The Subtler Dangers of Gluttony

The Subtler Dangers of Gluttony

Even If You’re Not Fat.

Are you gluttonous, anon? Until pretty recently the possibility hadn’t really occurred to me—mostly because a) I’m not fat, b) I don’t scarf down donuts, and c) I’ve proven capable of long fasts.1 The obvious indications were not there. But I’ve come to realize the vice can be more subtle, and a man can be gluttonous even if he’s in fighting shape and almost exclusively eats wholesome things. You might even say gluttony poses a trickier danger to him.

I want to avoid any kind of performative self-condemnation. To say I’m “attached to eating” misses the mark because we’re all attached to eating, and our continued survival depends on food. Man does not live by bread alone, but he does require his daily portion and there’s no sense in reprimanding ourselves for this fact of life. Also: food is good, and feasts are a crucial part of the good life!

But the good things in life also present grave danger when removed from the proper context. As Josef Pieper writes in The Four Cardinal Virtues:

The natural urge toward sensual enjoyment, manifested in delight in food and drink and sexual pleasure, is the echo and mirror of man’s strongest natural forces of self-preservation. The basic forms of enjoyment corresponds to these most primordial forces of being, which tend to preserve the individual man, as well as the whole race, in the existence for which he was created (Wisdom 1:14). But for the very reason that these forces are closely allied to the deepest human urge toward being, they exceed all other powers of mankind in their destructive violence once they degenerate into selfishness.2

So feasts need to be special, and in order to be special they need to be occasional. Feasting every day (or every meal) beckons something ugly. And this is what I’ve been guilty of, too much feasting under the justification of “refueling” after hard physical training. It’s certainly true that gains require nutrition, but replenishment is distinct from gorging yourself and greedily shoving food down your gullet (even if it’s wholesome food).

The chivalric authorities are adamant about the need to cultivate gustatory moderation. In his classic manual on the code, Geoffroi de Charny warns that attachment to “the sauce of the court” presents a subtle threat to achievement and honor, even if a man doesn’t become too pudgy to do great deeds:

The young men who are maintained in the great courts of powerful men make little effort to seek out these great trials, for when they have dipped their fingers in the sauce of the court, and eaten the choice morsels, they may be reluctant to give this up.

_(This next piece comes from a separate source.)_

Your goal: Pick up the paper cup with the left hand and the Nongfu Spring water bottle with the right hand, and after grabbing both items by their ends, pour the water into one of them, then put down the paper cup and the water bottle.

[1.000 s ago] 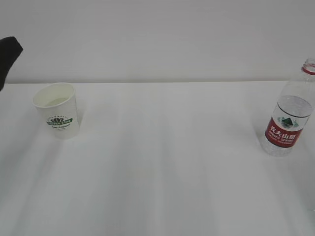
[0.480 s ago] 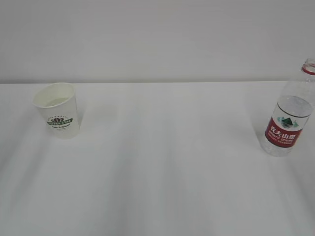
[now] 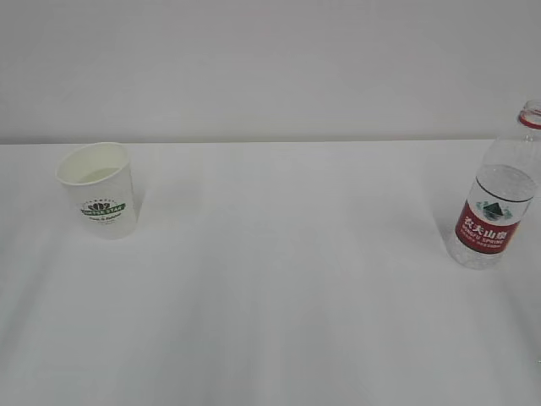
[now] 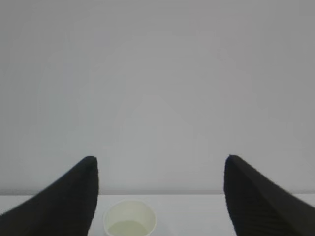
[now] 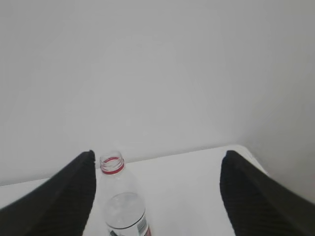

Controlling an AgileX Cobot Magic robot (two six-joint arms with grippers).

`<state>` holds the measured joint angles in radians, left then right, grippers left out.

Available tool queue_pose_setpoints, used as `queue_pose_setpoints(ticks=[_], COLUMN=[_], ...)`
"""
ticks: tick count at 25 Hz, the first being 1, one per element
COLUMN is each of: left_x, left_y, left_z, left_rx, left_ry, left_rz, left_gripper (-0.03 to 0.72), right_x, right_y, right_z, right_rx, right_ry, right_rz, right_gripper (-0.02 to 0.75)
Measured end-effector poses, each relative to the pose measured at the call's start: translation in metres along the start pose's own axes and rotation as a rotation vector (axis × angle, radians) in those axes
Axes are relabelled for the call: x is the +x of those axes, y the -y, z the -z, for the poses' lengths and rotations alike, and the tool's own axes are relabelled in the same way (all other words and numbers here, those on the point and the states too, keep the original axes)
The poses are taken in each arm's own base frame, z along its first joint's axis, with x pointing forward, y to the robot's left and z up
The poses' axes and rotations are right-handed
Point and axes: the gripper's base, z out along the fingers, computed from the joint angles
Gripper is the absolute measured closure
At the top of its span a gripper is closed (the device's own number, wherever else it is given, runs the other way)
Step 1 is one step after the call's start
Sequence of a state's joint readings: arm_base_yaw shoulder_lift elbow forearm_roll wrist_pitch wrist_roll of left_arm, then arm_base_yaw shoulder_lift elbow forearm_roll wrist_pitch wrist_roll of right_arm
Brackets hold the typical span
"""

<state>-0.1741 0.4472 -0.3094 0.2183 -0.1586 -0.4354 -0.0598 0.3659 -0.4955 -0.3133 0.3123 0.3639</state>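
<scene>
Cup upright, far left of the bench; bottle upright at right edge, uncapped. Left pincer spread, empty, above cup. Right pincer spread, empty, near bottle.

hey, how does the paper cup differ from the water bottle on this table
The paper cup is short, opaque white, with a wide open mouth; the Nongfu Spring water bottle is taller, clear ribbed plastic, narrowing to a small neck with a red ring. The cup bears a green round logo, the bottle a red label with white characters. The cup stands at the table's left, the bottle at its right. Both stand upright, uncapped, with nothing gripping them.
</scene>
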Motion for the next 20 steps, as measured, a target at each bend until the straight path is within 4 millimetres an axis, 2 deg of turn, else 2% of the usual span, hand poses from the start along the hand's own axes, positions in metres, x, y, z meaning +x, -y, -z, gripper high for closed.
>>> queue_pose_setpoints(ticks=[7, 13, 20], left_x=[0.004, -0.005, -0.020], left_y=[-0.006, -0.011, -0.014], left_z=[0.029, 0.041, 0.051], left_rx=[-0.091, -0.190, -0.268], left_ry=[-0.105, -0.221, -0.312], left_rz=[0.000, -0.053, -0.168], left_gripper=[0.109, 0.120, 0.191], right_x=[0.013, 0.025, 0.028], right_y=[0.002, 0.007, 0.011], right_z=[0.006, 0.029, 0.059], right_rx=[0.020, 0.056, 0.055], right_ry=[-0.138, -0.215, -0.174], right_rz=[-0.090, -0.062, -0.023], right_gripper=[0.147, 0.148, 0.148])
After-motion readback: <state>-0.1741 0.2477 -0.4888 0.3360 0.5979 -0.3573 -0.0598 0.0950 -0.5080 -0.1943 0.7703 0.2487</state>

Thus one should not grow sluggish in this way, for the man who for his greedy gullet fails to make a name for himself, should have all his teeth pulled out, one by one, which do so much damage as to lose him the high honor he might have acquired.

He notes that a man who is offered good food and drink should “partake of them gladly and sufficiently but not to excess.” To indulge excessively is to jeopardize oneself—“for these delights are very out of place at a time when they are not to be had nor to be found at will, as is usually the case for those who want to seek such honor.” Your quests and adventures will take you down roads might not lined with grand buffets, so you must choose between honor and the sauce of the court.

Thomas Aquinas emphasizes these subtler dangers over the more obvious consequences: “It is the inordinate desire of food that defiles a man spiritually” (rather than just physically). Pieper elaborates that the virtue of temperance is not primarily aimed at portion control and keeping trim, but at cultivating a spiritual intactness: “The purpose and goal of temperantia is man’s inner order, from which alone this ‘serenity of spirit’ can flow forth.” Temperance disposes the “various parts [of a man] into one unified and ordered whole.”

So when I scarf too much food in my attempts to refuel and maximize gains—even if it’s healthy food—I inflict disorder upon myself, however subtly. I become needy and greedy. My judgment is compromised. Every tank has a capacity, and to overfill the tank creates waste which spills over and runs to where it ought not be, creating problems elsewhere.

The proper quantity of food is something to be determined by prudence, by paying closer attention to what you actually need and understanding the consequences of going beyond that limit. As much as I despise most of the language of economics, there is something useful in understanding diminishing marginal returns. At a certain point, the next bite of steak isn’t quite as necessary or pleasing as the previous one. There also comes a point at which the next bite of steak is not actually pleasing at all. Then you’ve reached a negative marginal return—and gluttony. And you will pay for it in subtle ways.